What is needed is an exact copy of every line in the listing.

**GIVEN MATERIAL**
--*--

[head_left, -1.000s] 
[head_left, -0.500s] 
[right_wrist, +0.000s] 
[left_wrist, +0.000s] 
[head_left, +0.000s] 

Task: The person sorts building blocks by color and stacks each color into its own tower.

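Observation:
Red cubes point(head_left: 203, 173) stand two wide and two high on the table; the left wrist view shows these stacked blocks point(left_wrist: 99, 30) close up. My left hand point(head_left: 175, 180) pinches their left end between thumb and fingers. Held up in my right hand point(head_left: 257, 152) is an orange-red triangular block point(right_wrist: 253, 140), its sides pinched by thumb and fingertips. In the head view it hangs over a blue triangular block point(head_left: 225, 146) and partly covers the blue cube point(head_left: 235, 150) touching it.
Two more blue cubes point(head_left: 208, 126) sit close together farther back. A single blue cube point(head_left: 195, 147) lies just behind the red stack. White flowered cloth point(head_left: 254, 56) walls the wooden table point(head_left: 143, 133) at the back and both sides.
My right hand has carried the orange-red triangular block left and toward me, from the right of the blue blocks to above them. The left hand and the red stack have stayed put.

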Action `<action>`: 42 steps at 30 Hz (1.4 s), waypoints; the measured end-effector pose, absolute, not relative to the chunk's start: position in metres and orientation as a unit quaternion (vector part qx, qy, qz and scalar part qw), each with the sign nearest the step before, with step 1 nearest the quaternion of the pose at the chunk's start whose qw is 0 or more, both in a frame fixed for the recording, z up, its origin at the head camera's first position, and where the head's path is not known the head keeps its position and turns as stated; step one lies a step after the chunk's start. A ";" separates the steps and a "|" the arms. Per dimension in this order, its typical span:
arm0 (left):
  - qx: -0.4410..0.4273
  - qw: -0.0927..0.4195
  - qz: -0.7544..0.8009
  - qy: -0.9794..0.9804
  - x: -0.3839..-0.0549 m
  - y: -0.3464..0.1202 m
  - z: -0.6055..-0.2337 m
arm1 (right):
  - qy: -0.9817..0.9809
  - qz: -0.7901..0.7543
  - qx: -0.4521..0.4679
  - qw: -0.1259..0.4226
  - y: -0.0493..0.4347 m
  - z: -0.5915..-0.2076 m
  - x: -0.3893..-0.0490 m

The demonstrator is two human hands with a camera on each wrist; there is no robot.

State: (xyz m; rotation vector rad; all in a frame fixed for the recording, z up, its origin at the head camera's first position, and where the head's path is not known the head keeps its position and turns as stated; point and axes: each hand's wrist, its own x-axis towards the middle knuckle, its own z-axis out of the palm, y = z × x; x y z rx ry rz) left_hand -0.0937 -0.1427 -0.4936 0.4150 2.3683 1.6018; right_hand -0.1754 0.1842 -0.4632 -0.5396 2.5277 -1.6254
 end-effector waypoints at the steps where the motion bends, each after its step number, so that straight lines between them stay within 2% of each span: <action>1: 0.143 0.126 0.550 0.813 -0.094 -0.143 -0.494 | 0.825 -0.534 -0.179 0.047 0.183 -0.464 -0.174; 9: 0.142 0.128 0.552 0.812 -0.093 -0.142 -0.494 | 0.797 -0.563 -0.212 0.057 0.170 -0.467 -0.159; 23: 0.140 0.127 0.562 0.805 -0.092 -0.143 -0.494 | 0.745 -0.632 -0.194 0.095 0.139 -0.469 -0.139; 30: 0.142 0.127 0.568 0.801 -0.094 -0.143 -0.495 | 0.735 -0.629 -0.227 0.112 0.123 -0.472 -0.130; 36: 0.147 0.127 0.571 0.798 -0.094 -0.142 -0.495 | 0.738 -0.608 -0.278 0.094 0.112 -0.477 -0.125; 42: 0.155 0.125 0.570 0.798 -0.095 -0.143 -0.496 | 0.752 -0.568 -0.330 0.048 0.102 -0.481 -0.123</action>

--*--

**SOLUTION TO THE EXERCISE**
[head_left, -1.000s] 
[head_left, -0.500s] 
[right_wrist, +0.000s] 
[left_wrist, +0.000s] 
[head_left, +0.000s] 

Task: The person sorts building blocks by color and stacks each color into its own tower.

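Observation:
Red cubes point(head_left: 203, 173) stand two wide and two high on the table; the left wrist view shows these stacked blocks point(left_wrist: 99, 30) close up. My left hand point(head_left: 175, 180) pinches their left end between thumb and fingers. Held up in my right hand point(head_left: 257, 152) is an orange-red triangular block point(right_wrist: 253, 140), its sides pinched by thumb and fingertips. In the head view it hangs over a blue triangular block point(head_left: 225, 146) and partly covers the blue cube point(head_left: 235, 150) touching it.
Two more blue cubes point(head_left: 208, 126) sit close together farther back. A single blue cube point(head_left: 195, 147) lies just behind the red stack. White flowered cloth point(head_left: 254, 56) walls the wooden table point(head_left: 143, 133) at the back and both sides.
My right hand has carried the orange-red triangular block left and toward me, from the right of the blue blocks to above them. The left hand and the red stack have stayed put.
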
Action `<action>`: 42 steps at 30 Hz (1.4 s), waypoints; the measured end-effector pose, absolute, not relative to the chunk's start: position in metres and orientation as a unit quaternion (vector part qx, qy, qz and scalar part qw), each with the sign nearest the step before, with step 1 nearest the quaternion of the pose at the chunk's start whose qw is 0 or more, both in a frame fixed for the recording, z up, its origin at the head camera's first position, and where the head's path is not known the head keeps its position and turns as stated; step one lies a step after the chunk's start. A ";" separates the steps and a "|" the arms. Per dimension in this order, its typical span:
arm0 (left):
  - qx: -0.4410..0.4273
  - qw: -0.0927..0.4195
  - qz: -0.7544..0.8009
  - qy: -0.9794..0.9804
  - x: -0.3839..-0.0549 m
  - y: -0.3464..0.1202 m
  - z: -0.6055..-0.2337 m
arm1 (right):
  - qy: -0.9817..0.9809
  - qz: -0.7901..0.7543
  - qx: -0.4521..0.4679
  - qw: -0.1259..0.4226
  - y: -0.0493..0.4347 m
  - z: -0.5915..-0.2076 m
  - x: -0.3893..-0.0490 m

The demonstrator is two human hands with a camera on each wrist; there is no robot.

State: (xyz m; rotation vector rad; all in a frame fixed for the recording, z up, its origin at the head camera's first position, and where the head's path is not known the head keeps its position and turns as stated; point and axes: each hand's wrist, its own x-axis towards the middle knuckle, its own z-axis out of the palm, y = z × x; x y z rx ry rz) left_hand -0.0937 -0.1427 -0.4936 0.4150 2.3683 1.6018; right_hand -0.1754 0.1842 -0.4632 -0.5396 2.5277 -1.6254
 end-effector waypoints at the steps where the motion bends, each after its step number, so that straight lines between them stay within 2% of each span: <action>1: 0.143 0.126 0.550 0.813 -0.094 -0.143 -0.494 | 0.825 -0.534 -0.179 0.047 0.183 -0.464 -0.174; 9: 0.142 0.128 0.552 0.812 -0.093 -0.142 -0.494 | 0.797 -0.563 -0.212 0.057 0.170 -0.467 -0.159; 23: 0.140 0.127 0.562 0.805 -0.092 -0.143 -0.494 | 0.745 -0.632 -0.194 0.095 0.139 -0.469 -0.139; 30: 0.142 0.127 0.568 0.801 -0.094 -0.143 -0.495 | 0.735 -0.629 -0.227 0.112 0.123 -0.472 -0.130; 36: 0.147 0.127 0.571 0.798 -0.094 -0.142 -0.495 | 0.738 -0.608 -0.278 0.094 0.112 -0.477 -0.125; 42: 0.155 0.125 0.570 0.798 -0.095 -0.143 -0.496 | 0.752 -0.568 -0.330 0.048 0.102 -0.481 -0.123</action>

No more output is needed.